La Commissione Ue è tornata a fare pressione sull’Italia affinché modifichi ulteriormente la normativa sul golden power, riaprendo una divergenza che tocca un nodo sensibile dell’integrazione finanziaria: chi deve avere l’ultima parola sulle operazioni tra banche nel mercato unico.

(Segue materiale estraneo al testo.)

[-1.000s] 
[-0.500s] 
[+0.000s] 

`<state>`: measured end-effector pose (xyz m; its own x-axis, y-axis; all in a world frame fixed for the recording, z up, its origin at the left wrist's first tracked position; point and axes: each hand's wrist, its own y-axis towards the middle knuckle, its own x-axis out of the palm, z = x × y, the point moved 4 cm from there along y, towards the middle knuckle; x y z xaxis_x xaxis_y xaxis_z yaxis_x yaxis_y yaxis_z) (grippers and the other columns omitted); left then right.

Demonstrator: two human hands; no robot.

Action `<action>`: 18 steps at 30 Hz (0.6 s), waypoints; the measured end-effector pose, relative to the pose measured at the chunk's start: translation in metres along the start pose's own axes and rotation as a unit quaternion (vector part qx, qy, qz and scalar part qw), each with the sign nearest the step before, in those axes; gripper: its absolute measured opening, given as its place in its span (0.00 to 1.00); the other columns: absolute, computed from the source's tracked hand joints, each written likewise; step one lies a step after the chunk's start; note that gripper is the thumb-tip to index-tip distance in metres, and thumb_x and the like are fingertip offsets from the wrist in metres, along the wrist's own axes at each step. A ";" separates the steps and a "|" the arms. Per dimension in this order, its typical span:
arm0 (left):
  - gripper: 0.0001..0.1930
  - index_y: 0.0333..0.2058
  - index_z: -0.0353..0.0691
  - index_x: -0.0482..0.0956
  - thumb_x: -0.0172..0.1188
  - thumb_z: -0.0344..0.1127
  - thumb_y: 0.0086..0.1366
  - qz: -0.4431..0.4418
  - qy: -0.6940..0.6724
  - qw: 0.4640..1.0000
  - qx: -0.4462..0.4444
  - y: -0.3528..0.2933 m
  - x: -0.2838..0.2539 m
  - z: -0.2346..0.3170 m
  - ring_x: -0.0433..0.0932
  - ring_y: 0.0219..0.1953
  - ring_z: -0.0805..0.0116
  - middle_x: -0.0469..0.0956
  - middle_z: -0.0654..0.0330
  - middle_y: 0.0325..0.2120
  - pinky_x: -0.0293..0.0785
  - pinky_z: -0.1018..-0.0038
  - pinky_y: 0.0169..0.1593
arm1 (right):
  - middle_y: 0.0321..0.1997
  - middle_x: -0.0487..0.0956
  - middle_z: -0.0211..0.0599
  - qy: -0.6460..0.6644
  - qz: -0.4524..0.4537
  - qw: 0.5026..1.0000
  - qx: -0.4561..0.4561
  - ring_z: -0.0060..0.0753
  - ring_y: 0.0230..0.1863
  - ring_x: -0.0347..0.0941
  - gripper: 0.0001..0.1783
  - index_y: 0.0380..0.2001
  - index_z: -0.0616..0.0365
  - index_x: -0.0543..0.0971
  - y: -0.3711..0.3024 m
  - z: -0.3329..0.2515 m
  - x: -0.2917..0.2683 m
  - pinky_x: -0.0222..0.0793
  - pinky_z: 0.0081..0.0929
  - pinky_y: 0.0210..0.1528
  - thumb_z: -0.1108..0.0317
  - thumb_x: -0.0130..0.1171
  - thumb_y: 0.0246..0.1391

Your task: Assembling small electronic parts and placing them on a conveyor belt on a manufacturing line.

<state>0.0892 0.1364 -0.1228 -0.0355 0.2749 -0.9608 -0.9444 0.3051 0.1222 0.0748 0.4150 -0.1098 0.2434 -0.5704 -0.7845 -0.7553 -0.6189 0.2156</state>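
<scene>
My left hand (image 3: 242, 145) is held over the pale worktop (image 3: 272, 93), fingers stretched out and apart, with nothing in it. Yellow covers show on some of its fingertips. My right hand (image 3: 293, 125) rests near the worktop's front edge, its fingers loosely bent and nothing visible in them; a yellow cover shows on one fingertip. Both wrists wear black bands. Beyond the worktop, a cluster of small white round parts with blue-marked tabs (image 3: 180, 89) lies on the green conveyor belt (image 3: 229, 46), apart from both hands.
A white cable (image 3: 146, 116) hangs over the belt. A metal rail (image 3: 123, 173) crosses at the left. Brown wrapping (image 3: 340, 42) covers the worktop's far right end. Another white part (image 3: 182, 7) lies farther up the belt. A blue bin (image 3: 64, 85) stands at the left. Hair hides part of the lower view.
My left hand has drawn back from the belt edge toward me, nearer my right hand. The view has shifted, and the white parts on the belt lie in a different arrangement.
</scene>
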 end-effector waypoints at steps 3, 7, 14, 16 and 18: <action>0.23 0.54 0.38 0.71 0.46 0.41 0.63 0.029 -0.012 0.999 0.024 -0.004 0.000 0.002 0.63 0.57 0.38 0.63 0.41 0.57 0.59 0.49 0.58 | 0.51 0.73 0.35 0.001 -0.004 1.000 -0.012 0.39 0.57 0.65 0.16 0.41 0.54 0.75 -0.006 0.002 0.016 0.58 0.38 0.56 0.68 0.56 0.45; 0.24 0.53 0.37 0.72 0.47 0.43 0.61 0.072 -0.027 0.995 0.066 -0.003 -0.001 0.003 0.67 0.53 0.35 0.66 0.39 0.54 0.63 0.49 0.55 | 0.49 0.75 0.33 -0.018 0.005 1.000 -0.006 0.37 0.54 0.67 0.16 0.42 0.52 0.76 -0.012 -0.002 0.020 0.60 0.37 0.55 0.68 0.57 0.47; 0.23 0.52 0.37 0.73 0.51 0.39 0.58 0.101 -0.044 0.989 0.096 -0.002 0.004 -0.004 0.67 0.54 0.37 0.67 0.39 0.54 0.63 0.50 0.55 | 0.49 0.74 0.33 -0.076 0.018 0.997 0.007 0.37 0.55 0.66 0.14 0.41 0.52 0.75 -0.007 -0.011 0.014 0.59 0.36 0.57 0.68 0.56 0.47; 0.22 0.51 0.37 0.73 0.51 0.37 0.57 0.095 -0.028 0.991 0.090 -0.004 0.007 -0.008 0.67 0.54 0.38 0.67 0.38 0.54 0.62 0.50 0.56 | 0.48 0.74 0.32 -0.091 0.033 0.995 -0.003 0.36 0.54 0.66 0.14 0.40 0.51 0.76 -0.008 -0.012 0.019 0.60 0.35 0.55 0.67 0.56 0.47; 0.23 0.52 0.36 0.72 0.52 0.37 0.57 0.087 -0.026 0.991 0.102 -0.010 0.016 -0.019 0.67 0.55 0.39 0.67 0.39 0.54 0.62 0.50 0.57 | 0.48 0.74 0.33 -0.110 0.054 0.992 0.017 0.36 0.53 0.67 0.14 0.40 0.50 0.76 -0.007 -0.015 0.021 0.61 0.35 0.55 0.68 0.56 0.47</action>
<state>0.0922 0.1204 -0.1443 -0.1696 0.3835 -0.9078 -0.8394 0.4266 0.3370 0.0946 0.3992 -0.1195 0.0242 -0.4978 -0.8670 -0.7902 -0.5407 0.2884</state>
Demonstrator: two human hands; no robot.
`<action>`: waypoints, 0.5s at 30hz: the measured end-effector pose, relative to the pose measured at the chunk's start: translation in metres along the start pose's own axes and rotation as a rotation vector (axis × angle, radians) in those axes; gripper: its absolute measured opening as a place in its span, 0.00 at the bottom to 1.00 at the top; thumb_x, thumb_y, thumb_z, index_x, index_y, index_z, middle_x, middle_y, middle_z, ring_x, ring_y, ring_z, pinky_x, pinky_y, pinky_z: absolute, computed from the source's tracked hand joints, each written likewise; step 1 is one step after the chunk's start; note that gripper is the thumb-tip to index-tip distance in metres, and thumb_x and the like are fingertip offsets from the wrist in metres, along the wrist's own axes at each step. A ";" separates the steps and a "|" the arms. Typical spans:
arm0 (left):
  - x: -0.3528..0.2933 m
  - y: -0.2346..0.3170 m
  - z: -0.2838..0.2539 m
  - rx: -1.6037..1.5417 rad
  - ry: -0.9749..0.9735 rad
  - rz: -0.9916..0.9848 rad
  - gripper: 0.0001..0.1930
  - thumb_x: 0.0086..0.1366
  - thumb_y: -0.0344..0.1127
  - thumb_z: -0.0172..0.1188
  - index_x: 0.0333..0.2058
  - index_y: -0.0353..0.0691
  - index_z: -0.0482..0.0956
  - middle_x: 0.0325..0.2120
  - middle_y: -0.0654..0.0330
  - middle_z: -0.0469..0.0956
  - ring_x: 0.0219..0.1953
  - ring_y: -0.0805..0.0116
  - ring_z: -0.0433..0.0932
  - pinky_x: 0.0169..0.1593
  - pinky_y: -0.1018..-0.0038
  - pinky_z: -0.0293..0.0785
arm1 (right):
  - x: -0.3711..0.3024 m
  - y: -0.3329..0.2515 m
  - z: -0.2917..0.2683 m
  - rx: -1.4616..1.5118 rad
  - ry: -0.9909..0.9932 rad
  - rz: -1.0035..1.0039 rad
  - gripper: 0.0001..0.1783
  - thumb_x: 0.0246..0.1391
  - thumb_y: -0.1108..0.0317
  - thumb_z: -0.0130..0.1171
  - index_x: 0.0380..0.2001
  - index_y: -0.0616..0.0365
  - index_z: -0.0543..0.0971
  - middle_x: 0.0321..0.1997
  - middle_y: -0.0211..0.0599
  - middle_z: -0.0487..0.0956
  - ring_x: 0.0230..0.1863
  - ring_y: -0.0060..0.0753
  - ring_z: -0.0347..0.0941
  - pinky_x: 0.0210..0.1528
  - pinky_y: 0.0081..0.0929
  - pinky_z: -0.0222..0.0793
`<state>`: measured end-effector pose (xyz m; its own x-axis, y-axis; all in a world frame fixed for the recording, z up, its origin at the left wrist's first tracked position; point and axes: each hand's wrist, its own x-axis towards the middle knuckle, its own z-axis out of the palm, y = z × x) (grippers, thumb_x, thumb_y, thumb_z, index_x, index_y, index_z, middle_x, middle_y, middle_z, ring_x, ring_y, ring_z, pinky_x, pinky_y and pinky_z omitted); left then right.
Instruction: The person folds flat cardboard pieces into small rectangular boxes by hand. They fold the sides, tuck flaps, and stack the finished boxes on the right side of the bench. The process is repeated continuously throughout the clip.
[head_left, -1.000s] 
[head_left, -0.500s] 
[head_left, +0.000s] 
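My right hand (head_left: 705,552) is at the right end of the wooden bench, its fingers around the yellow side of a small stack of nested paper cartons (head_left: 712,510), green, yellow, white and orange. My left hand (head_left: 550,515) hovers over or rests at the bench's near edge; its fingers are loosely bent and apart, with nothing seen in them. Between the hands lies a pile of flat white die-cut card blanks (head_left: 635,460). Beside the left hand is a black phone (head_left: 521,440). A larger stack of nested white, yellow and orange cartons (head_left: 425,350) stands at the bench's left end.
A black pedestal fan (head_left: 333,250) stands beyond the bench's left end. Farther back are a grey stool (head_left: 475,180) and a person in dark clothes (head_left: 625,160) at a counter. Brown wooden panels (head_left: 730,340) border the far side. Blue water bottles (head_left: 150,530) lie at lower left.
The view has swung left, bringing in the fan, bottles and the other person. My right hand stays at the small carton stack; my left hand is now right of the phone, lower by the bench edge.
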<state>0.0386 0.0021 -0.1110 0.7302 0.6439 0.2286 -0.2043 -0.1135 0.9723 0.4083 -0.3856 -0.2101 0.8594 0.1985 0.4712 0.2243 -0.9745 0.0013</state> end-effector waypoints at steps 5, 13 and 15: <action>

Secondo fonti citate da Reuters, Bruxelles ritiene insufficienti le modifiche introdotte da Roma per limitare l’intervento del governo nelle fusioni e acquisizioni nel settore finanziario. Il confronto riguarda direttamente le competenze della European Commission e della European Central Bank, che nell’architettura dell’Unione bancaria valutano rispettivamente concorrenza e stabilità degli istituti di credito.

La frizione è diventata concreta dopo il tentativo di acquisizione di Bpm da parte di UniCredit. Il gruppo guidato da Andrea Orcel ha abbandonato l’operazione nel luglio 2025, citando anche l’incertezza legata alla possibile applicazione dei poteri speciali del governo che aveva imposto quattro prescrizioni ritenuti invasivi. Per Bruxelles, l’episodio ha rafforzato il timore che strumenti nazionali possano interferire con decisioni che, nel quadro dell’Unione bancaria, dovrebbero essere prese a livello europeo.